» **What the task asks**
If a line in the data has the string "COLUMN", please show it.

» **Record set**

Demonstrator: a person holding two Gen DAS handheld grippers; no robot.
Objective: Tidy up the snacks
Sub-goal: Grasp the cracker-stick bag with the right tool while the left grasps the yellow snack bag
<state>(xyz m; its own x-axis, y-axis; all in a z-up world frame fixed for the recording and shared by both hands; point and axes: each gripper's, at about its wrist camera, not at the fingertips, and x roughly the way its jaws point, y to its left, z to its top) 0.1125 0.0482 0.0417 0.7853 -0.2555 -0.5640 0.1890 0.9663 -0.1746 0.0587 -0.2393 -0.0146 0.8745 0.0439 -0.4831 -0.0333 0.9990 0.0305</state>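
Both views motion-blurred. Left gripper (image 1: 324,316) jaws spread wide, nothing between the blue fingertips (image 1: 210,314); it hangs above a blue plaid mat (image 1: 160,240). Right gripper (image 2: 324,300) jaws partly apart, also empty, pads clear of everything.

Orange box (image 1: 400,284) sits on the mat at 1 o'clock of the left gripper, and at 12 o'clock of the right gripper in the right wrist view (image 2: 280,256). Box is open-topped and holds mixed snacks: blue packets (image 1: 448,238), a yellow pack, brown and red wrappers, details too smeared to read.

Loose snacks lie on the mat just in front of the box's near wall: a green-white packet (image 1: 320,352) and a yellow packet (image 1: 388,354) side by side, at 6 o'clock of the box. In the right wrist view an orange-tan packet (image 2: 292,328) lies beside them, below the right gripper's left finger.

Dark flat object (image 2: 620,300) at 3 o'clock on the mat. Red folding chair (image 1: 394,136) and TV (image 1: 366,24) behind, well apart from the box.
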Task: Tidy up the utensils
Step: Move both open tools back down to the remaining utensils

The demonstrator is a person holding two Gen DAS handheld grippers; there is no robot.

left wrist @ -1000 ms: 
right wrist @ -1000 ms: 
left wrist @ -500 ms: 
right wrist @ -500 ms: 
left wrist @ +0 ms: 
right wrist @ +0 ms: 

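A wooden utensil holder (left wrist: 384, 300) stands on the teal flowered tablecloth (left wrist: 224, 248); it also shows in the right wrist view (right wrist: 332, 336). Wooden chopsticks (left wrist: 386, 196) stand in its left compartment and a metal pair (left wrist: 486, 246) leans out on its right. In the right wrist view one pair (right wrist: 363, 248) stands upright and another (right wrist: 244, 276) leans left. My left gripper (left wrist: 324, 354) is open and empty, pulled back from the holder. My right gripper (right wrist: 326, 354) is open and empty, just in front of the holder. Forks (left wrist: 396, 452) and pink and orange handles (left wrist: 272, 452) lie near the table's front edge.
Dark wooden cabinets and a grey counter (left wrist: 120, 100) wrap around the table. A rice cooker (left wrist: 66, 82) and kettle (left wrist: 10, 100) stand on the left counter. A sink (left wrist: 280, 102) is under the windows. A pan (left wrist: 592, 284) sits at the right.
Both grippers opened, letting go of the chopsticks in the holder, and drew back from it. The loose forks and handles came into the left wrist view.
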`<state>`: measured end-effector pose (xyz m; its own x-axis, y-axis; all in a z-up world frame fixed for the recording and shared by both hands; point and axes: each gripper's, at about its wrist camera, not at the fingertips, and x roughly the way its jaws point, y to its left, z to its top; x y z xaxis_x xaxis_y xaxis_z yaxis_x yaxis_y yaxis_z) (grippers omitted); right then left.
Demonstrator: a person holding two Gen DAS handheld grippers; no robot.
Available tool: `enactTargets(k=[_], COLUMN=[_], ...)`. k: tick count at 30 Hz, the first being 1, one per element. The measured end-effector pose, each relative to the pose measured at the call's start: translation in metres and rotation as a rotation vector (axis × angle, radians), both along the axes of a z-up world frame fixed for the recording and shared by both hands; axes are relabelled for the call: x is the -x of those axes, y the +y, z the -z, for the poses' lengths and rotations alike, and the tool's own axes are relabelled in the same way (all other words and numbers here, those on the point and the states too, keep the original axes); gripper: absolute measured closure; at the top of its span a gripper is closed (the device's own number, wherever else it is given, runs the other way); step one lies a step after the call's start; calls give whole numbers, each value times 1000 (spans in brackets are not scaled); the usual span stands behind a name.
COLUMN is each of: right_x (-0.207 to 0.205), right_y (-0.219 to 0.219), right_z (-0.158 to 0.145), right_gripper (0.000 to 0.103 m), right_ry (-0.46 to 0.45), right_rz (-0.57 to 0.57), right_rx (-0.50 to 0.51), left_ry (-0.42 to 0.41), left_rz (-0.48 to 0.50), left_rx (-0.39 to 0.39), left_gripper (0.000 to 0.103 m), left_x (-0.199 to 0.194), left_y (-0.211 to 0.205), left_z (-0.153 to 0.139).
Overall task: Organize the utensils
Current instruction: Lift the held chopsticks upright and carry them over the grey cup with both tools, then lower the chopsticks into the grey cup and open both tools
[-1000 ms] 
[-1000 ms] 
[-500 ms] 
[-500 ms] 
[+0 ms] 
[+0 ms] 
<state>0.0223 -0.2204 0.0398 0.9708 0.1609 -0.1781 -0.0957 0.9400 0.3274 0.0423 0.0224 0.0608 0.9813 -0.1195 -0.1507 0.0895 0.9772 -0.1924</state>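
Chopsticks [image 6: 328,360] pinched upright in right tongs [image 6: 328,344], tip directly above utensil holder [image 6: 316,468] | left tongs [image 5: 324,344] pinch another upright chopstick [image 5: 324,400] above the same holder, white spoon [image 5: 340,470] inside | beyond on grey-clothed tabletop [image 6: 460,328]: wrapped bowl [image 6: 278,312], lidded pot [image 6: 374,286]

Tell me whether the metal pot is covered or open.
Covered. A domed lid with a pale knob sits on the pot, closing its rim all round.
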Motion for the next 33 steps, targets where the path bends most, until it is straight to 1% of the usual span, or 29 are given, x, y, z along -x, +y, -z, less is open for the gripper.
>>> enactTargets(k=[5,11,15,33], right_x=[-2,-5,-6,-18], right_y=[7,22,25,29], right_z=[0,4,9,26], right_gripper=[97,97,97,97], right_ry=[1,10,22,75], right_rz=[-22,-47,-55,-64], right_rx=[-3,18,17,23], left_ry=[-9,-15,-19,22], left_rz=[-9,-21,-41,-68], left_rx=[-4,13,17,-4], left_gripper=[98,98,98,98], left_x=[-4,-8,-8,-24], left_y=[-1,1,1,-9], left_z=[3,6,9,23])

» **Result**
Available tool: `enactTargets(k=[_], COLUMN=[_], ...)`. k: tick count at 30 Hz, the first being 1, one per element. The measured end-effector pose, each relative to the pose measured at the call's start: translation in metres and rotation as a rotation vector (axis × angle, radians), both along the axes of a z-up world frame fixed for the recording and shared by both hands; axes are relabelled for the call: x is the -x of those axes, y the +y, z the -z, for the poses' lengths and rotations alike, and the tool's own axes are relabelled in the same way (all other words and numbers here, those on the point and the states too, keep the original axes); gripper: absolute measured closure; at the top of its span a gripper is closed (the device's own number, wherever else it is given, runs the other way); step one lies a step after the call's start; calls give whole numbers, each value times 1000 (spans in brackets are not scaled); the usual span stands behind a name.
COLUMN is each of: right_x (-0.207 to 0.205), right_y (-0.219 to 0.219), right_z (-0.158 to 0.145), right_gripper (0.000 to 0.103 m), right_ry (-0.46 to 0.45), right_rz (-0.57 to 0.57), right_rx (-0.50 to 0.51), left_ry (-0.42 to 0.41), left_rz (-0.48 to 0.50), left_rx (-0.39 to 0.39), left_gripper (0.000 to 0.103 m), left_x (-0.199 to 0.194), left_y (-0.211 to 0.205), left_z (-0.153 to 0.139).

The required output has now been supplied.